*Work task*. Print the listing below in its entirety, character for character.

= = =

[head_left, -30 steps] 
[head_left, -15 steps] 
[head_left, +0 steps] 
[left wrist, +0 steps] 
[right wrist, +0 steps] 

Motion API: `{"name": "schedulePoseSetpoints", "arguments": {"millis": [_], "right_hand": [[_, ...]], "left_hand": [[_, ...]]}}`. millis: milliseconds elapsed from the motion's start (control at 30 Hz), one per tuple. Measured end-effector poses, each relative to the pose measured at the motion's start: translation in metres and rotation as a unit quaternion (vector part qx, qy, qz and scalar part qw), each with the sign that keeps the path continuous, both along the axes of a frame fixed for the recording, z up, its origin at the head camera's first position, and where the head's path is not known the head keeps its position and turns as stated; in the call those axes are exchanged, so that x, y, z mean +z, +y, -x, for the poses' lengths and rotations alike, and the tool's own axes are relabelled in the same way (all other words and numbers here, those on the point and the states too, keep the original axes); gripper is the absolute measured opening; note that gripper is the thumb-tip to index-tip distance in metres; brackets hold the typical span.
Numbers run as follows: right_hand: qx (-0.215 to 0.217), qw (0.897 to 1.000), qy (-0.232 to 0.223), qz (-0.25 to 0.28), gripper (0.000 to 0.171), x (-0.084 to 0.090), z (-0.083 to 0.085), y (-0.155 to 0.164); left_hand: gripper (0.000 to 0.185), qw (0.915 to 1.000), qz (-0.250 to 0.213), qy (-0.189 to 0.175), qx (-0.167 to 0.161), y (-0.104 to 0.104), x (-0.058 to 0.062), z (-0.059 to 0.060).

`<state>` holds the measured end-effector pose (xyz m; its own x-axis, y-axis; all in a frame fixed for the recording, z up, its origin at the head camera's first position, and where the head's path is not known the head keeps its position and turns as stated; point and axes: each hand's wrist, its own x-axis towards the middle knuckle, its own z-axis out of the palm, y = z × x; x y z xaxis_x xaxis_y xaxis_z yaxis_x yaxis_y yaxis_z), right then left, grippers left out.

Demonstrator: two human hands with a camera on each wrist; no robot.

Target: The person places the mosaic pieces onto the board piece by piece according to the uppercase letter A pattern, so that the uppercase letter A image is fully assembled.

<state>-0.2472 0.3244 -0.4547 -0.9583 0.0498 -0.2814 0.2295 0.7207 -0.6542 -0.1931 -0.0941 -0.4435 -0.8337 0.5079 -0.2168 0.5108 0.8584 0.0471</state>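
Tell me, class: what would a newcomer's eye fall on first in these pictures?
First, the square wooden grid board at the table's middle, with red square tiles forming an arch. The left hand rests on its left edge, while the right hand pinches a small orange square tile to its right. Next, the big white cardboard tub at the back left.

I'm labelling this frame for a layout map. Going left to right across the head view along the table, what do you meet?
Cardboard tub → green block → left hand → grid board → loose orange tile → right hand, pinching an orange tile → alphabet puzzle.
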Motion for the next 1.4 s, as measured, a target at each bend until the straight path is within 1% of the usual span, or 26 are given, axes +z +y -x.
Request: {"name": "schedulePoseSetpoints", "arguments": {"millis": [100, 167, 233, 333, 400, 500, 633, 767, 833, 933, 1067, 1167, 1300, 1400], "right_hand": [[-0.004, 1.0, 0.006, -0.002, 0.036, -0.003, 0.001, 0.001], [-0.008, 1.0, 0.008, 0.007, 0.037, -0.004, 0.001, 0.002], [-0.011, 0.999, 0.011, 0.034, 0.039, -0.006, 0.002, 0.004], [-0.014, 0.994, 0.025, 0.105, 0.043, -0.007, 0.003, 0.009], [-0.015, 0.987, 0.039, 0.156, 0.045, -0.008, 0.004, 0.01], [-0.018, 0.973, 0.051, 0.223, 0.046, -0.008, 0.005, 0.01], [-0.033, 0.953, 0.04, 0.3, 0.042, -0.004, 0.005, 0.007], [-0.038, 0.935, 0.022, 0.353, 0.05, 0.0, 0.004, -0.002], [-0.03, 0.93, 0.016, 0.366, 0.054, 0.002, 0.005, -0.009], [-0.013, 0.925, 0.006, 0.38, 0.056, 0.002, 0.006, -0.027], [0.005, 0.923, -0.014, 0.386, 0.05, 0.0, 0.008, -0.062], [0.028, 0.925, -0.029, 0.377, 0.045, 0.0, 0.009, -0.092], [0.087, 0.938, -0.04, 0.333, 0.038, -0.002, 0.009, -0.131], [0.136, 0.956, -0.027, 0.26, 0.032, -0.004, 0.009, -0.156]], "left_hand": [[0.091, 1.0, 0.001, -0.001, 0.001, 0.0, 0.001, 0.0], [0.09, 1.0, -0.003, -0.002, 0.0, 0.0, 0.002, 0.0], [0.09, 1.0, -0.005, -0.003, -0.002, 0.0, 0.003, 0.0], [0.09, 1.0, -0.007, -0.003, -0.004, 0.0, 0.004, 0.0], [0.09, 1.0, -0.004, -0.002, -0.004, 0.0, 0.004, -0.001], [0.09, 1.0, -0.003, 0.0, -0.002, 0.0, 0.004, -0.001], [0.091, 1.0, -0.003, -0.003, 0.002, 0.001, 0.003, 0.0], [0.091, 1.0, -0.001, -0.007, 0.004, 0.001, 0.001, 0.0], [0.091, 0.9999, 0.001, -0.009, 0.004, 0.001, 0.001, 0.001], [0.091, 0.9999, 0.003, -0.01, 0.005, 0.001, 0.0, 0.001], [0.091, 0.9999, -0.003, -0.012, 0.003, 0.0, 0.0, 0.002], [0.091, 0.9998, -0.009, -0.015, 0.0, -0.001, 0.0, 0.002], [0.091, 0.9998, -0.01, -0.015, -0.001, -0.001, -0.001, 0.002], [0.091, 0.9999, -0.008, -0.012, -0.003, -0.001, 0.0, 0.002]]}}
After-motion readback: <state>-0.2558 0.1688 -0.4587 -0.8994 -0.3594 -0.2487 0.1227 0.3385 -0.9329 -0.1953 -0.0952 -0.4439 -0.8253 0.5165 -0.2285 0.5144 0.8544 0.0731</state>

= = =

*Answer to this exercise*.
[head_left, -30 steps] 
[head_left, -15 steps] 
[head_left, +0 steps] 
[left wrist, +0 steps] 
[right wrist, +0 steps] 

Motion API: `{"name": "schedulePoseSetpoints", "arguments": {"millis": [_], "right_hand": [[_, ...]], "left_hand": [[_, ...]]}}`. millis: milliseconds elapsed from the motion's start (control at 30 Hz), one per tuple. Measured end-effector poses, each relative to the pose measured at the motion's start: translation in metres and rotation as a unit quaternion (vector part qx, qy, qz and scalar part qw), each with the sign that keeps the path continuous, both along the axes of a frame fixed for the recording, z up, its origin at the head camera's first position, and where the head's path is not known the head keeps its position and turns as stated; in the call those axes are exchanged, so that x, y, z mean +z, +y, -x, for the poses' lengths and rotations alike, and the tool's own axes are relabelled in the same way (all other words and numbers here, those on the point and the states too, keep the original axes); gripper is the absolute measured opening; note that gripper is the thumb-tip to index-tip distance in metres; brackets hold the typical span.
Numbers run as follows: right_hand: qx (-0.215 to 0.217), qw (0.897 to 1.000), qy (-0.232 to 0.223), qz (-0.25 to 0.28), gripper (0.000 to 0.171), x (-0.084 to 0.090), z (-0.083 to 0.085), y (-0.155 to 0.164); left_hand: gripper (0.000 to 0.185), qw (0.915 to 1.000), qz (-0.250 to 0.213), qy (-0.189 to 0.175), qx (-0.167 to 0.161), y (-0.104 to 0.104), x (-0.058 to 0.062), z (-0.059 to 0.060).

`<state>` holds the measured end-effector pose (xyz m; its own x-axis, y-axis; all in a frame fixed for the recording, z up, its origin at the head camera's first position, and where the head's path is not known the head keeps its position and turns as stated; point and axes: each hand's wrist, its own x-axis towards the middle knuckle, its own z-axis out of the palm, y = z × x; x y z xaxis_x xaxis_y xaxis_z yaxis_x yaxis_y yaxis_z), right then left, grippers left out.

Demonstrator: two human hands with a camera on each wrist; no robot.

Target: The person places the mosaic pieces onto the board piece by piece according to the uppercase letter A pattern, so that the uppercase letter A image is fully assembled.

<state>-0.2472 0.3244 -0.4547 -0.9583 0.0498 -0.2814 0.2295 0.7207 -0.6542 -0.1931 -0.0941 -0.4435 -0.8337 0.5079 -0.2168 0.5108 0.8584 0.0471</state>
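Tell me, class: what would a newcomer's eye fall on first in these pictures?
First, the square wooden grid board at the table's middle, with red square tiles forming an arch. The left hand rests on its left edge, while the right hand pinches a small orange square tile to its right. Next, the big white cardboard tub at the back left.

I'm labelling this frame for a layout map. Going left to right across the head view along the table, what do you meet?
Cardboard tub → green block → left hand → grid board → loose orange tile → right hand, pinching an orange tile → alphabet puzzle.
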Motion for the next 1.4 s, as measured, a target at each bend until the straight path is within 1% of the usual span, or 26 are given, axes +z +y -x.
Request: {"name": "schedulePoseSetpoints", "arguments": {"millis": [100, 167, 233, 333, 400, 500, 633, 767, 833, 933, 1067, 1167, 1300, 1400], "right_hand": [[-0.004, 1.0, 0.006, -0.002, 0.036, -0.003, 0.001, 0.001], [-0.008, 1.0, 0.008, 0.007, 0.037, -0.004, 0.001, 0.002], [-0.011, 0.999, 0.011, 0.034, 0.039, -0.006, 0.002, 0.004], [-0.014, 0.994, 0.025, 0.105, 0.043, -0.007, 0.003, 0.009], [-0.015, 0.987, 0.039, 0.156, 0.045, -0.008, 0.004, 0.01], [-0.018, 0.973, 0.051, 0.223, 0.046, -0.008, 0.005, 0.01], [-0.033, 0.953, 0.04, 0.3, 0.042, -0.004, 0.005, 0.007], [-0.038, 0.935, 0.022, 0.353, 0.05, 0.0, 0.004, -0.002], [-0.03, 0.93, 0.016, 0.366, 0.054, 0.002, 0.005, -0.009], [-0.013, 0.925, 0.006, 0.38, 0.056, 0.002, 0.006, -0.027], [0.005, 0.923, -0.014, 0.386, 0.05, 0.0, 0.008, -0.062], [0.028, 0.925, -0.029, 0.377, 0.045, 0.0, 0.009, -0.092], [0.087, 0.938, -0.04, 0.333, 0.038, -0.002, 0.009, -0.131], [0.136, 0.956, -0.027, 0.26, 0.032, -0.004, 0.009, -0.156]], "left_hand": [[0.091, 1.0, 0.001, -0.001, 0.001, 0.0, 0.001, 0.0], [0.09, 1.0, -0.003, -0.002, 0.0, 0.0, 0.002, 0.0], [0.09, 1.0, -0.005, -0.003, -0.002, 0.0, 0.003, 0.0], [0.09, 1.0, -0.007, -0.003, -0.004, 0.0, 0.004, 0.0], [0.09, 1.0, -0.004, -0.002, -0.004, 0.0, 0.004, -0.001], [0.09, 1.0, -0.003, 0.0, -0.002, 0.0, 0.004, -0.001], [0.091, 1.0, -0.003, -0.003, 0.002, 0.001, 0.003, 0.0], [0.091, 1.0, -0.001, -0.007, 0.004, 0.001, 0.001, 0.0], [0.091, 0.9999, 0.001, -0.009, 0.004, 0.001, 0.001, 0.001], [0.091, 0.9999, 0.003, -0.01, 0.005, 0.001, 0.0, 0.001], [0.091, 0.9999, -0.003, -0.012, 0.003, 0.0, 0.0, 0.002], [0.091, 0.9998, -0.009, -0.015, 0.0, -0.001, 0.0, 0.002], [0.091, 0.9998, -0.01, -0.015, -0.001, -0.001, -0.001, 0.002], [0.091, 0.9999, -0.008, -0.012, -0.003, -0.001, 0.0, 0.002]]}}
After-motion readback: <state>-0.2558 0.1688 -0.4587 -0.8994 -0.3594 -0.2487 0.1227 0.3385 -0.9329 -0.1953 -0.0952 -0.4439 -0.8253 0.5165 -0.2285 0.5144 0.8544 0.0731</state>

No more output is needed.